Being a student I am also working with a small budget. Any suggestions?

Additionally, will a system with many smaller memory GPUs be able to handle large data structures using Unified Memory or do I need one GPU with large memory?

Can you quantify

(1) The percentage of double-precision computation (out of all FP computation) required for your use case?
(2) What approximate dollar amount your small budget equates to?

  1. About 80% of total computation is in double-precision.

  2. I am looking for a solution within 5 grands. Although this constraint is flexible if I can get more than 10x run-time improvement with double-precision. That is why I was considering multiple smaller memory footprint GPUs.

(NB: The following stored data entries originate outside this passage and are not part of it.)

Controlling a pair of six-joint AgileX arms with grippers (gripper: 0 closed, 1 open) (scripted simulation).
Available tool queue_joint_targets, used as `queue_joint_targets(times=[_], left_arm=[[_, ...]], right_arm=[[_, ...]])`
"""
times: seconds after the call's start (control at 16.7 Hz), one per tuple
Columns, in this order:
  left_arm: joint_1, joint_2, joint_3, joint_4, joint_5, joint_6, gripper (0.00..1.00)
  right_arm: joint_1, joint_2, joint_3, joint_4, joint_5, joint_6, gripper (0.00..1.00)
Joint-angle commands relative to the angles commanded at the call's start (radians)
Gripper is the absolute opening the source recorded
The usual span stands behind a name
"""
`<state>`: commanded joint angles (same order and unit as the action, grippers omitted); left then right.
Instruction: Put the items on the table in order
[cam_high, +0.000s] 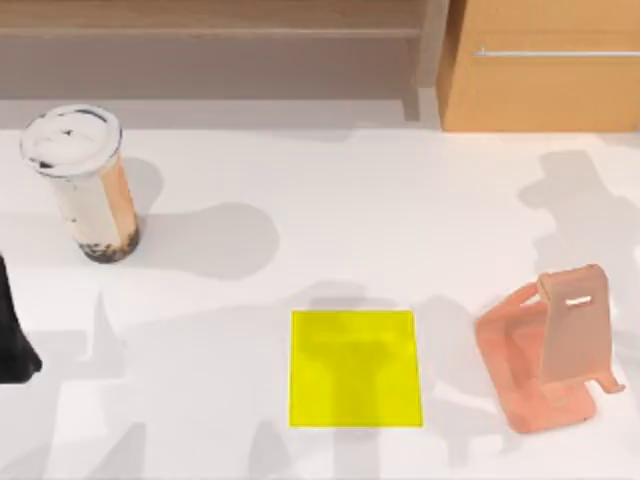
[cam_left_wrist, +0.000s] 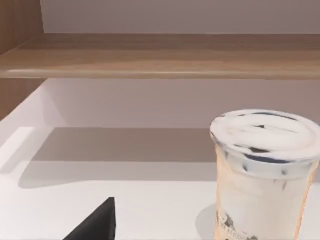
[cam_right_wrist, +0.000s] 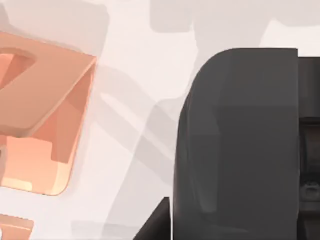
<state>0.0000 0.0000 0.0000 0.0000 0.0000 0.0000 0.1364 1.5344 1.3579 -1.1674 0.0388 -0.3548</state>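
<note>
The cup (cam_high: 82, 180) of bubble tea stands upright at the table's (cam_high: 400, 220) far left; a yellow mat (cam_high: 355, 368) lies near the front centre, with a pink phone stand (cam_high: 550, 355) to its right. The left arm (cam_high: 15, 340) sits at the left edge, facing the cup (cam_left_wrist: 262, 175); whether its pincer is open I cannot tell; nor the right's, which hovers near the stand (cam_right_wrist: 40, 125) beside a dark grey object (cam_right_wrist: 235, 145), perhaps held. To take the cup well, I judge, approach level and grip mid-body, below the lid.
</note>
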Motion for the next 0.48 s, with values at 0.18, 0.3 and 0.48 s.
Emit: queue_joint_targets(times=[0.18,0.3,0.48], left_arm=[[0.0,0.0,0.0,0.0,0.0,0.0,1.0],[0.0,0.0,0.0,0.0,0.0,0.0,1.0],[0.0,0.0,0.0,0.0,0.0,0.0,1.0]], right_arm=[[0.13,0.05,0.106,0.003,0.005,0.28,0.0],[0.222,0.103,0.164,0.014,0.002,0.454,0.0],[0.359,0.21,0.225,0.042,-0.007,0.687,0.0]])
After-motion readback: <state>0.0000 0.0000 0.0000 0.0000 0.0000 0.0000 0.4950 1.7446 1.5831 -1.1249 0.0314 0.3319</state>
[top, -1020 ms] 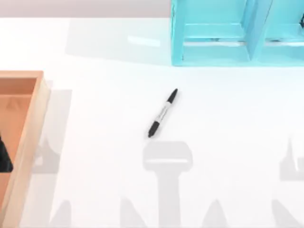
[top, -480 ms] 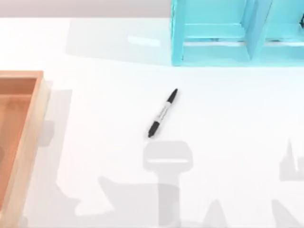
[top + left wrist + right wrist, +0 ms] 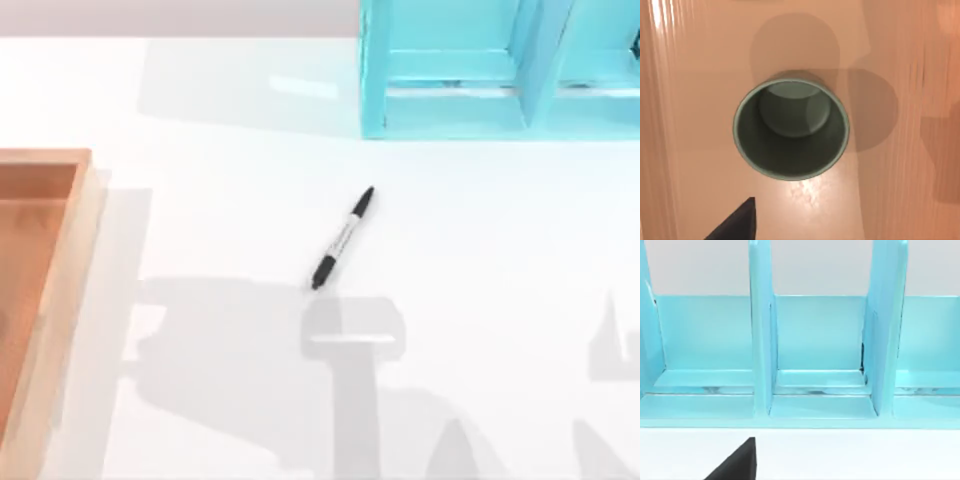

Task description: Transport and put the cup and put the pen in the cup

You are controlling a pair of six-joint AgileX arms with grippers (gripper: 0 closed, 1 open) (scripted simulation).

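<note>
The cup (image 3: 791,129) is a dark grey-green cylinder standing upright on the floor of a wooden tray (image 3: 690,150). The left wrist view looks straight down into its empty inside. A dark part of my left gripper (image 3: 737,225) shows beside the cup, apart from its rim. The pen (image 3: 342,238) is a slim black marker with a pale band. It lies slantwise on the white table near the middle, away from both arms. In the right wrist view a dark part of my right gripper (image 3: 737,462) hangs over the white table, facing a cyan shelf.
The wooden tray (image 3: 75,250) runs along the table's left edge. A cyan shelf unit (image 3: 450,110) with upright dividers (image 3: 762,340) stands at the back right. Broad arm shadows lie on the table's near half, below the pen.
A dark shape at the tray's left edge a second ago has gone from the top view. A large shadow has spread rightward over the table's near left. The pen has not moved.
</note>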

It seems the GeForce Titan V would fit the bill, based on the following overview:

https://www.microway.com/knowledge-center-articles/comparison-of-nvidia-geforce-gpus-and-nvidia-tesla-gpus/

I have never used a GeForce Titan V, and I am not sure they are still available. Generally speaking, a requirement for high double-precision throughput excludes almost all GeForce branded GPUs, many Quadro branded GPUs, and some Tesla branded GPUs.

Also generally speaking, the utility of one large, powerful GPU is preferable to multiple less powerful ones.

Thank you for the link and useful feedback. This is very helpful.

Although I have not looked into cloud based GPU farms, if one large powerful GPU is preferred then what sort of hardware view an application gets on a GPU farm. Does it reserve a single GPU? And what might be performance difference if an app designed for single GPU is then run on a GPU farm. Something I will have to investigate but if anyone has suggestions, it is much appreciated. Thank you.

A quick perusal of available AWS instance types suggests that their P2 (K80-based) and P3 (V100-based) instances are suitable for CUDA-accelerated DP-intensive applications:

I have no personal experience with AWS. No idea why the forum software expanded the link I provided into a mini-ad for AWS.